I thought I was prepared when Jack went home to be with the Lord. But I wasn't really. Just when I thought I'd come to terms with it, I'd wake up from a nap as if cold water had been poured over me. I couldn't get my head around mundane chores. I can only try to guess how it affected his family. Jack had gone home!
It was a privilege attending his Funeral Service. I don't use the word "privilege" lightly.
Most secular people will agree that funerals are usually grim affairs that they feel obligated to attend, and then avoid discussing afterwards. The last one I attended - when I was living in Australia - was for an unsaved friend. It was a depressing event which haunted me for a long time.
Jack's Funeral Service was nothing like that. It was comforting to be greeted with welcoming smiles and hugs from Gayle, Kari, Mike and the others. There certainly was sadness, and I empathized with Jack's sons as they paid tribute to their father.
But what I also took away from it was Joy!
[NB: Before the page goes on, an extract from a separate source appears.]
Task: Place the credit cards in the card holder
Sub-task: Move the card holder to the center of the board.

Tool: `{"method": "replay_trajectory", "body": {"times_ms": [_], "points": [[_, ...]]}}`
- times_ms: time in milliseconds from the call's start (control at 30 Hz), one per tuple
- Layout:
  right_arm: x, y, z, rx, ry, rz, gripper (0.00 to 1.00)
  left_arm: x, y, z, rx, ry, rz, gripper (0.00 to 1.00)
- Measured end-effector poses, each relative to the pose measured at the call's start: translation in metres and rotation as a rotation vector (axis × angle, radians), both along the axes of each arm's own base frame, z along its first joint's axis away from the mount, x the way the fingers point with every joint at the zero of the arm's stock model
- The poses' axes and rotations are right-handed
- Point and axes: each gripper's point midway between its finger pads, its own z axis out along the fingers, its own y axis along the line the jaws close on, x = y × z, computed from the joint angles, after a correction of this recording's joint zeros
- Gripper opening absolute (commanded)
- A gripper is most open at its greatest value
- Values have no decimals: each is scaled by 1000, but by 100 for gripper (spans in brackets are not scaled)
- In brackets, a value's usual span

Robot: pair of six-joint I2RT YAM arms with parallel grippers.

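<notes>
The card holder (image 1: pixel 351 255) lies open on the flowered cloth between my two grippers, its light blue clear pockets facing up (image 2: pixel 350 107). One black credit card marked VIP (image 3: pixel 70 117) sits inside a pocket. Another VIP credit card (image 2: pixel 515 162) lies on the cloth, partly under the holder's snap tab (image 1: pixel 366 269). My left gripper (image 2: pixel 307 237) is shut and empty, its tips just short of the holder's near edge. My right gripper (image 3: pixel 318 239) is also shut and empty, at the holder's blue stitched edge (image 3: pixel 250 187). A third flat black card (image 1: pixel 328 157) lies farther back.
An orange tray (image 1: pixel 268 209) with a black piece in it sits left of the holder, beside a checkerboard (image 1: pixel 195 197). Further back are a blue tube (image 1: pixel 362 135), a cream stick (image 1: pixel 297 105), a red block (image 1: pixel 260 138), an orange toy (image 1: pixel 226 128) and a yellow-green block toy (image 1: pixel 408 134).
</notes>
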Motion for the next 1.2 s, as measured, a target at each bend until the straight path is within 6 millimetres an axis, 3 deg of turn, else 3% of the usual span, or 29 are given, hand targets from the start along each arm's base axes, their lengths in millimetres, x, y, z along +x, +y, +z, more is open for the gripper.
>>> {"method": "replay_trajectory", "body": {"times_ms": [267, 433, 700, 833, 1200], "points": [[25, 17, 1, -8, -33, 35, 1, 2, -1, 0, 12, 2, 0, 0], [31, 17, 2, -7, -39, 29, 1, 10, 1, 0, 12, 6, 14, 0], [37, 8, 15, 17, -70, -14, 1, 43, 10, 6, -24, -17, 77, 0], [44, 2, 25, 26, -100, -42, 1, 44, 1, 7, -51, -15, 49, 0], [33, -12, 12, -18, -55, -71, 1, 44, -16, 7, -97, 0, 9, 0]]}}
I saw the joy in Pastor Craig's face, and I sensed it in his words as he talked about Jack. One would expect that from a pastor, even if it is too often couched in vague hope and homilies. Yet there was nothing vague at that Funeral Service. We heard the precious Hope of the Gospel articulated in no uncertain terms.
Yet it wasn't just the pastor that delivered the Gospel message that day. So did Jack's family. In their great loss, they still managed to minister to the attendees.
One of Jack's sisters got up and talked about where Jack had gone. To summarize: Did we want to see him again? If we did, there was only One Way we could get there. Otherwise, we would end up in some Other Place and we would never see him again.
I wouldn't have wanted to be the person to talk after that delivery, but Jack's other sister picked it up right where her sister left off. And there was the Gospel wonderfully delivered once again! I wish I had a transcript of those speeches. They were full of Fire and Hope, and they lifted my heart. The pastor finished up with a summary and an earnest altar call.
(During the alter call, heads bowed, eyes closed, Pastor preaching the Cross... Three Amens were heard from the Pastor. Our prayer is that all 3 of those people accepted Jesus during that service for Jack.)
Wow! Think about that for a few moments.
I've no idea whether Jack had a window seat to all that, but I'm sure someone tapped him on the shoulder and told him the good news. Jack and the angels would have rejoiced (Luke 15:7, 10).
There was a threat of freezing rain on the roads heading home. Frank and Connie Spaniak prayed over me for travel mercies. Once again I felt engulfed by the warmth of the Omega Letter family.
While I do admit to having a pity party as I drove back, the Joy and Hope have stayed with me.
His Funeral Service wasn't just a time to mourn; it was also a vehicle for the Glorious Hope in Jesus Christ. Even though I miss him, I know that we'll all see Jack again. He left us a wonderful legacy and I, for one, want to carry it on.
Thank you, Kinsella family.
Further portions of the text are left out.